Given the rising oil prices, energy stocks W&T Offshore, Inc. (WTI) and VAALCO Energy, Inc. (EGY), which look undervalued at their current price levels, could be solid additions to one’s investment portfolio. Wall Street analysts expect these stocks to deliver solid upside in the coming months.

W&T Offshore, Inc. (WTI)

WTI in Houston, Tex., is an independent oil and natural gas producer that acquires, explores for, and develops oil and natural gas properties in the Gulf of Mexico. The company sells crude oil, natural gas liquids, and natural gas.

On February 2, 2022, WTI announced its acquisition of oil and gas-producing properties in federal shallow waters in the Gulf of Mexico. This acquisition is complementary to the company’s existing asset base and is expected to provide a solid base of proved reserves and free cash flow to WTI and enhance its shareholder return. 

In terms of its forward EV/Sales, WTI is currently trading at 1.55x, which was 19.11% lower than the 1.91x industry average. Its 3.55 forward EV/EBIT multiple is 64.4% lower than the 9.97 industry average. 

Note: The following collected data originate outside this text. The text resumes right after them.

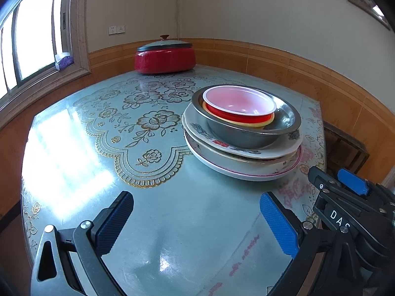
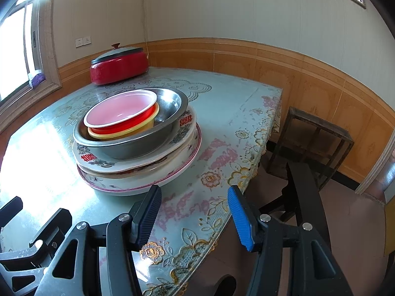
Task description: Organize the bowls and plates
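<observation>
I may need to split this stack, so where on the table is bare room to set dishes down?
The widest free patch lies left of the plate stack, between it, the window-side edge and the red pot. Another runs in front of the stack toward the left gripper. Right of the stack only a narrow strip remains before the table edge, near the right gripper.

1. Left wrist view looked forward over the table [image 1: 74, 148], low and near.
2. Right wrist view sat at the table's right edge, facing forward-left.
3. Both shared the dish stack [image 1: 243, 133] [image 2: 138, 143] and red pot [image 1: 165, 56] [image 2: 118, 66].
</observation>
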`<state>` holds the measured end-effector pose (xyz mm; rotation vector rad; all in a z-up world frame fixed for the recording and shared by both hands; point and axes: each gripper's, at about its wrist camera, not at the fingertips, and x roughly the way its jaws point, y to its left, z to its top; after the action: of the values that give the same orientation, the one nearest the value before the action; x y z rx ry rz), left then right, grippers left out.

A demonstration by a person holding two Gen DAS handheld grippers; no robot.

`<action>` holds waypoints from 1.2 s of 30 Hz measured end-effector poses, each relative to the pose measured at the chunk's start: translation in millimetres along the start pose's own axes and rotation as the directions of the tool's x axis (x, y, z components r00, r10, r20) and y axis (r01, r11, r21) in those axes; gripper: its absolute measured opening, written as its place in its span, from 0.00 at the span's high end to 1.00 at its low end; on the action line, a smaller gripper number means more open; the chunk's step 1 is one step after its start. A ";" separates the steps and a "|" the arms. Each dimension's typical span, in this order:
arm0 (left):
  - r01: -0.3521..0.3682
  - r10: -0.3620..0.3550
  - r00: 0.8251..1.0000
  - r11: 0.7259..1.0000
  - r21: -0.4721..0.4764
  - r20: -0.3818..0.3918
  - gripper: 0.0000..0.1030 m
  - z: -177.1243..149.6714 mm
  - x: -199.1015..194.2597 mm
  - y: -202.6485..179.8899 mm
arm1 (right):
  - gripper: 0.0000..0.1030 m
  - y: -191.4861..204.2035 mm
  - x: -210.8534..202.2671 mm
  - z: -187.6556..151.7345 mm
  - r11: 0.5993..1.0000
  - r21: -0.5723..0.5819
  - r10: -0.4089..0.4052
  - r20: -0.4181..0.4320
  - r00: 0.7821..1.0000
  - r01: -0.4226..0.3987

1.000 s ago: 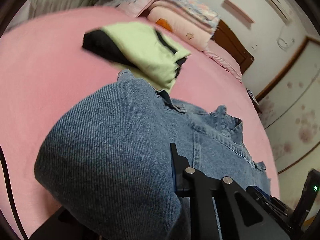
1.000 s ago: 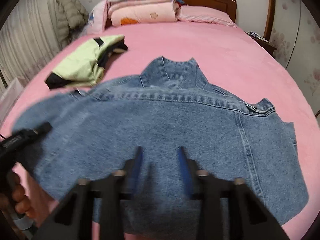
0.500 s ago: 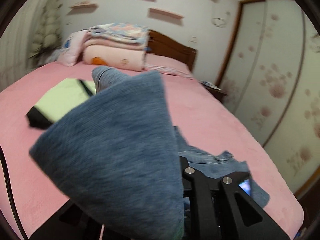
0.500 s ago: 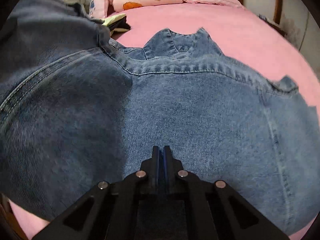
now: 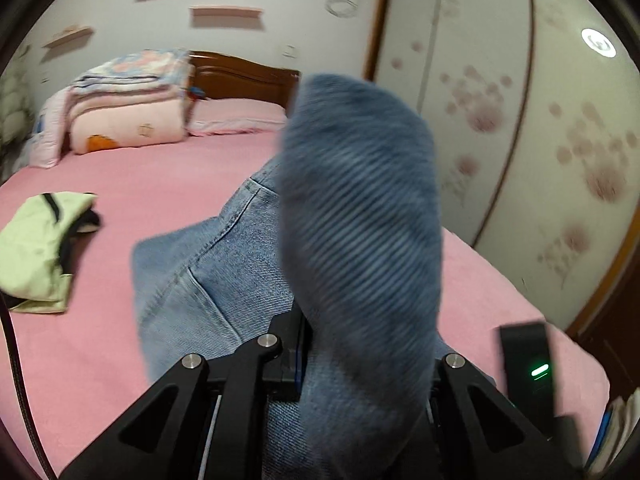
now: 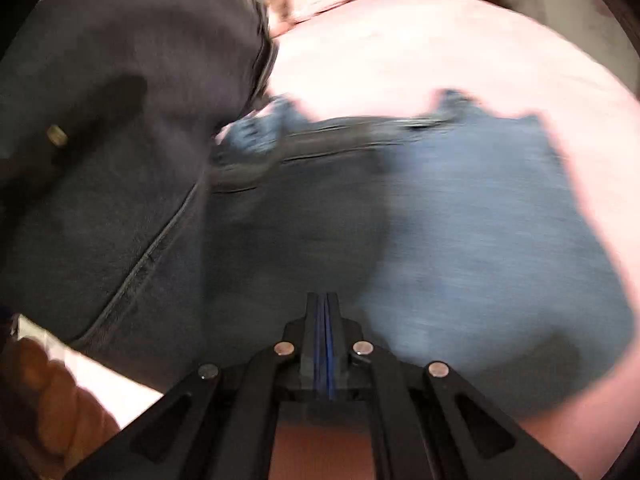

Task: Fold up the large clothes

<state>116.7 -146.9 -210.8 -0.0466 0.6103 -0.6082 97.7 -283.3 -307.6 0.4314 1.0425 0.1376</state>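
Folded green garment (image 5: 38, 248) lies at nine o'clock on the pink bed (image 5: 168, 184); I count that one done. My left gripper (image 5: 320, 364) pinches the denim jacket (image 5: 224, 276), one flap raised toward twelve, the rest flat on the bed. My right gripper (image 6: 324, 344) shows jaws pressed together at six o'clock, and whether cloth sits between them I cannot tell. First fold under way; remaining folds outstanding, I judge.

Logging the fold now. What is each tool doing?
Left tool: shut on a fold of the denim jacket.
Right tool: shut; whether it pinches denim cannot be told.
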 end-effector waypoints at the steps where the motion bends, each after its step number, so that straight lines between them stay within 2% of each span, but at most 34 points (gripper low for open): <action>1: 0.005 -0.005 1.000 1.000 0.020 -0.009 0.89 -3.3 7.1 -10.8 | 0.98 -8.2 -5.6 -1.6 1.000 0.007 -0.020 0.001 1.000 0.020; 3: 0.015 -0.012 0.999 0.997 0.077 -0.036 0.89 -14.0 20.0 -34.0 | 0.98 -32.2 -22.0 -9.9 0.996 0.030 -0.078 -0.001 0.997 0.078; 6: 0.036 -0.024 0.996 0.990 0.133 -0.089 0.89 -31.3 36.8 -63.8 | 0.98 -55.0 -36.7 -17.2 0.991 0.067 -0.117 0.006 0.993 0.116; 12: 0.035 0.015 0.983 0.962 0.271 -0.181 0.88 -67.3 64.4 -97.8 | 1.00 -70.7 -44.6 -24.9 0.990 0.099 -0.106 0.020 0.994 0.103; 17: 0.059 0.010 0.972 0.955 0.289 -0.233 0.83 -76.2 69.1 -105.8 | 1.00 -69.5 -50.3 -27.7 0.992 0.090 -0.087 0.023 0.996 0.085; 18: 0.074 -0.003 0.970 0.956 0.284 -0.244 0.80 -75.0 68.4 -105.7 | 1.00 -72.8 -54.6 -29.3 0.993 0.087 -0.086 0.020 0.996 0.084; 20: 0.130 -0.055 0.961 0.954 0.269 -0.271 0.59 -70.5 70.4 -107.6 | 1.00 -79.8 -57.5 -26.0 0.993 0.086 -0.080 0.008 0.997 0.079; 23: 0.213 -0.140 0.942 0.952 0.220 -0.304 0.41 -62.7 59.9 -104.2 | 0.97 -82.2 -70.4 -19.4 0.992 0.093 -0.091 0.003 0.996 0.090; 26: 0.277 -0.217 0.920 0.949 0.150 -0.327 0.30 -50.2 38.8 -97.0 | 0.97 -86.6 -87.2 -8.2 0.990 0.094 -0.106 -0.009 0.994 0.106; 27: 0.285 -0.230 0.916 0.949 0.132 -0.329 0.29 -43.1 32.1 -91.0 | 0.96 -86.7 -93.0 -6.2 0.990 0.094 -0.105 -0.010 0.994 0.106; 28: 0.294 -0.245 0.913 0.949 0.110 -0.326 0.26 -36.5 20.6 -86.1 | 0.91 -87.2 -102.2 -2.0 0.990 0.094 -0.105 -0.014 0.994 0.106; 29: 0.286 -0.242 0.916 0.953 0.096 -0.321 0.21 -29.2 12.8 -79.2 | 0.87 -87.6 -107.4 1.0 0.990 0.094 -0.105 -0.016 0.994 0.106; 31: 0.231 -0.201 0.930 0.971 0.065 -0.308 0.15 -15.9 -2.1 -59.7 | 0.65 -86.9 -116.7 8.7 0.991 0.102 -0.087 -0.009 0.996 0.088; 33: 0.143 -0.128 0.941 0.989 0.025 -0.313 0.14 -8.4 -7.4 -36.4 | 0.54 -81.3 -124.4 22.6 0.992 0.121 -0.047 0.010 0.999 0.045; 35: 0.031 -0.029 0.936 1.000 0.002 -0.351 0.14 -11.0 -4.0 -10.6 | 0.48 -79.1 -125.1 28.9 0.990 0.138 -0.012 0.005 1.000 0.011; 36: -0.040 0.036 0.923 0.999 -0.003 -0.383 0.14 -14.6 2.0 3.3 | 0.48 -76.0 -118.3 35.1 0.990 0.144 0.003 -0.015 1.000 -0.001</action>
<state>111.8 -143.3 -224.6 0.0762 0.9931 -0.5802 61.1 -399.0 -228.4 0.5633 1.0712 0.0674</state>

For its fiscal fourth quarter, ended Dec. 31, 2021, WTI’s total revenue increased 74.8% year-over-year to $165.59 million. Its operating income increased 475% from its year-ago value to $68.30 million, while its net income stood at $48.90 million, reflecting a 646.6% increase year-over-year. Its EPS increased 666.7% from the prior year period to $0.34.

The Street expects WTI’s EPS for its fiscal quarter ended March 31, 2022, to improve 81.8% year-over-year to $0.20. The $159 million consensus revenue estimate for the same period represents a 26.6% increase year-over-year. The company also surpassed the consensus EPS estimates in three of the trailing four quarters.

The stock has gained 47.6% in price over the past year to close yesterday’s trading session at $4.68. It has gained 44.9% year-to-date. The 12-month median price target of $7.85 indicates a 67.7% potential upside.

WTI’s strong fundamentals are reflected in its POWR Ratings. The stock has an overall B rating, which translates to  Buy in our POWR Ratings system. The POWR Ratings are calculated by considering 118 distinct factors, with each factor weighted to an optimal degree.

WTI has an A grade in Momentum and a B in Growth, Value, Sentiment, and Quality. It is ranked #3 of 97 stocks in the B-rated Energy - Oil & Gas industry.

Beyond what is stated above, we have also rated WTI for Stability. Get all the WTI ratings here.

VAALCO Energy, Inc. (EGY)

EGY in Houston, Tex., is an independent energy company that acquires, explores for, develops, and produces crude oil and natural gas. The company holds a production sharing contract related to the Etame Marin block located offshore in the Republic of Gabon and owns interests in an undeveloped block in offshore Equatorial Guinea.

On April 26, EGY announced the completion of the drilling of the Avouma 3H-ST development wells in the Etame field offshore Gabon. This new extension reservoir has strong initial flow rates, which exceeded the company’s internal expectations. This should be operationally beneficial for EGY and might aid the company in enhancing its cash flow position and shareholder returns.

Earlier in March, the company contracted with DOF Subsea to perform construction and installation services for subsea reconfiguration and to replace the existing Floating Production, Storage, and Offloading unit (FPSO) with a Floating Storage and Offloading vessel (FSO) that is expected to increase effective storage capacity and reduce costs by almost 50%. This project should significantly improve EGY’s margins, enhance cash flow generation and sustain its operational and financial performance.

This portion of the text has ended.